If a building or a building service functions well, we tend not to think about how it has been constructed or installed. We take for granted that lights and heaters turn on with the flick of a switch, that clean water comes out of the tap and that a building is safe and structurally sound and will be built to last. We also take for granted the skills and knowledge of the different occupations that created it.

Most buildings constructed in Canberra function well. I would like to say that all new buildings do so but, unfortunately, this is not the case. As the government’s investigations into building and other construction problems have shown, some practitioners construct buildings or install services that do fail to meet minimum acceptable standards.

When that happens, the experience of that building or service is completely different. Users of the building wonder how it was designed and constructed.

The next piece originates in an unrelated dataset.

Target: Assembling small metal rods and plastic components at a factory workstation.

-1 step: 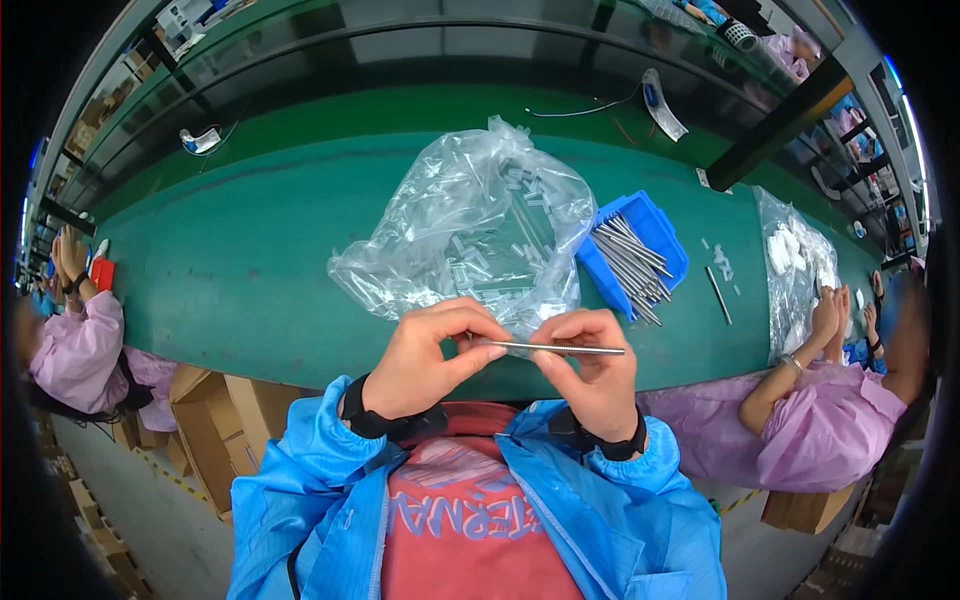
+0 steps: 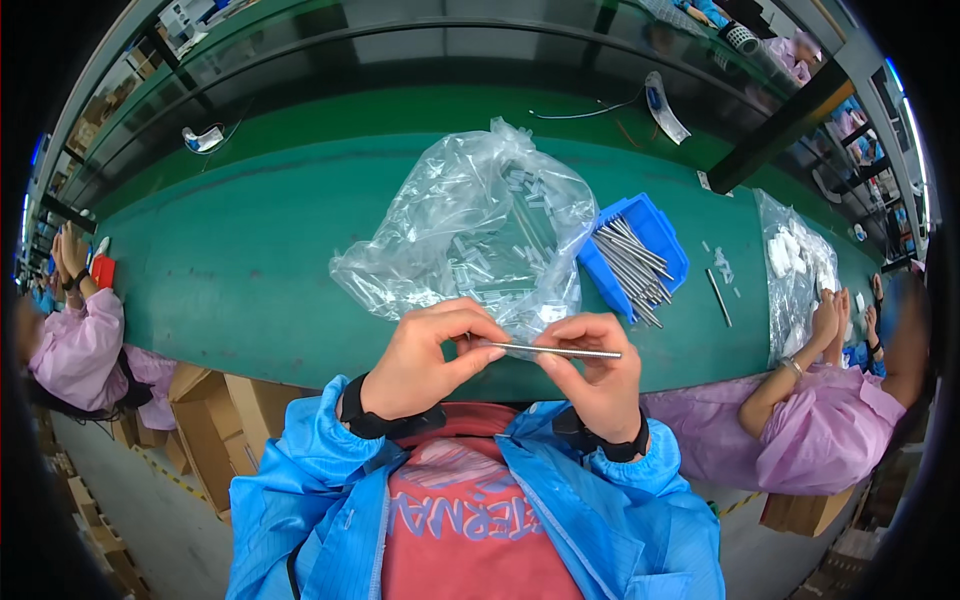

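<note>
My left hand [image 2: 425, 362] pinches one end of a thin metal rod [image 2: 518, 347] between thumb and fingertips. Further along the rod, my right hand [image 2: 603, 375] grips it, and its other end sticks out past the fingers. The rod lies nearly level, just above the table's near edge. Whether a small piece sits on the end at my left fingertips, I cannot tell. Right beyond my hands lies a clear plastic bag [image 2: 405, 235] with many short clear tubes [image 2: 470, 262] in it. A blue bin [image 2: 660, 222] full of metal rods [image 2: 632, 262] stands to its right.
Right of the bin, a loose rod [image 2: 719, 297] and several small clear pieces [image 2: 723, 265] lie on the green table [image 2: 240, 260]. Another clear bag [image 2: 785, 225] holds white items beside a co-worker in pink [image 2: 830, 420]. Cardboard boxes [image 2: 215, 430] stand below the table at left.
My right hand has shifted very slightly right, and the rod's right end has dipped a little. Both hands keep their hold on the rod.
</note>
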The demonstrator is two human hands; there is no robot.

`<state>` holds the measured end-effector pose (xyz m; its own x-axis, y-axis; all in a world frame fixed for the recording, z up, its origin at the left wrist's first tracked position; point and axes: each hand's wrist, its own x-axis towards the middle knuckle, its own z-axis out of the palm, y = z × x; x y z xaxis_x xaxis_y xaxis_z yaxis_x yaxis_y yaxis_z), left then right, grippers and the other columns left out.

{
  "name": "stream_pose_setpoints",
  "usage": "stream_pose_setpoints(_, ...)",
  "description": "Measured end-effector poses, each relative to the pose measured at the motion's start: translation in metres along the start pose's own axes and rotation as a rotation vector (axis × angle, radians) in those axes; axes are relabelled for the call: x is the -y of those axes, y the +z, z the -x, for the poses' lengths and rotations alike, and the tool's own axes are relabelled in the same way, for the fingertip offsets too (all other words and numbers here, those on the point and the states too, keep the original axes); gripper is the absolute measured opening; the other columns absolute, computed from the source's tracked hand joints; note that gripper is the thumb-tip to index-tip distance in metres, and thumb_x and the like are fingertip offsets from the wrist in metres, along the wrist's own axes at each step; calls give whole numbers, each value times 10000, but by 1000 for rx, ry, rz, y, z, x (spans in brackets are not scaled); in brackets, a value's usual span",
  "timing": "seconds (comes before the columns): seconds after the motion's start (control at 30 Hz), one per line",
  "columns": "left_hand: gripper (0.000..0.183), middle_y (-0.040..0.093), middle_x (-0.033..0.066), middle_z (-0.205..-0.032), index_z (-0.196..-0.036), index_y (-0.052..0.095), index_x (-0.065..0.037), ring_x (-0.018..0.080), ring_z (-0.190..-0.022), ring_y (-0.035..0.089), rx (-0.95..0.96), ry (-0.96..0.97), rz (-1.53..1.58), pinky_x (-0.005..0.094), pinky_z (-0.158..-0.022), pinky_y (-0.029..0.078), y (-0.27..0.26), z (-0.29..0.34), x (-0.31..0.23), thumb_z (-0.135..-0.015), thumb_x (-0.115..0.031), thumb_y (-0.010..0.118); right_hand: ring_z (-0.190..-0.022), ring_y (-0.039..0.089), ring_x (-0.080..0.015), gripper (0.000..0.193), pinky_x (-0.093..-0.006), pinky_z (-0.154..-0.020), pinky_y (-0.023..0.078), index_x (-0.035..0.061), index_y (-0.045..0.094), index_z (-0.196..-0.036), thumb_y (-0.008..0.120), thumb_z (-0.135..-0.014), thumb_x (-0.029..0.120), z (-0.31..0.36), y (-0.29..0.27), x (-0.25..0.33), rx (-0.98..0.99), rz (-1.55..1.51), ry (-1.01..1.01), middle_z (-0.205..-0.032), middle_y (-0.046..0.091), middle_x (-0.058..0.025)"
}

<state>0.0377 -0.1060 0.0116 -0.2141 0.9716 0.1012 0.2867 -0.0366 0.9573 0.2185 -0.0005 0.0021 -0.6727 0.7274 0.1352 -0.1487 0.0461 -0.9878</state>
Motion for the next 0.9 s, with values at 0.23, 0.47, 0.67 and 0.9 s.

They worry that it has defects or safety problems they do not know about as well as the ones that they do, and they question the skills and knowledge of the people that built it and certified it.

Governments regulate building and construction because of the need to protect the public. This does not only mean those people who are directly engaged practitioners. In a recent decision on a matter in the Supreme Court, Master Mossop stated that, given the varying activities conducted by those carrying out construction occupations, the protection of the public can involve a range of things. He went on to say that, in his view, it was also to regulate the quality of their work so as to protect the broader public who have not dealt directly with the person carrying out the construction occupation from the possible consequences of defective or inadequate decisions by that person. This is certainly the intent of our licensing laws and other acts regulating construction work.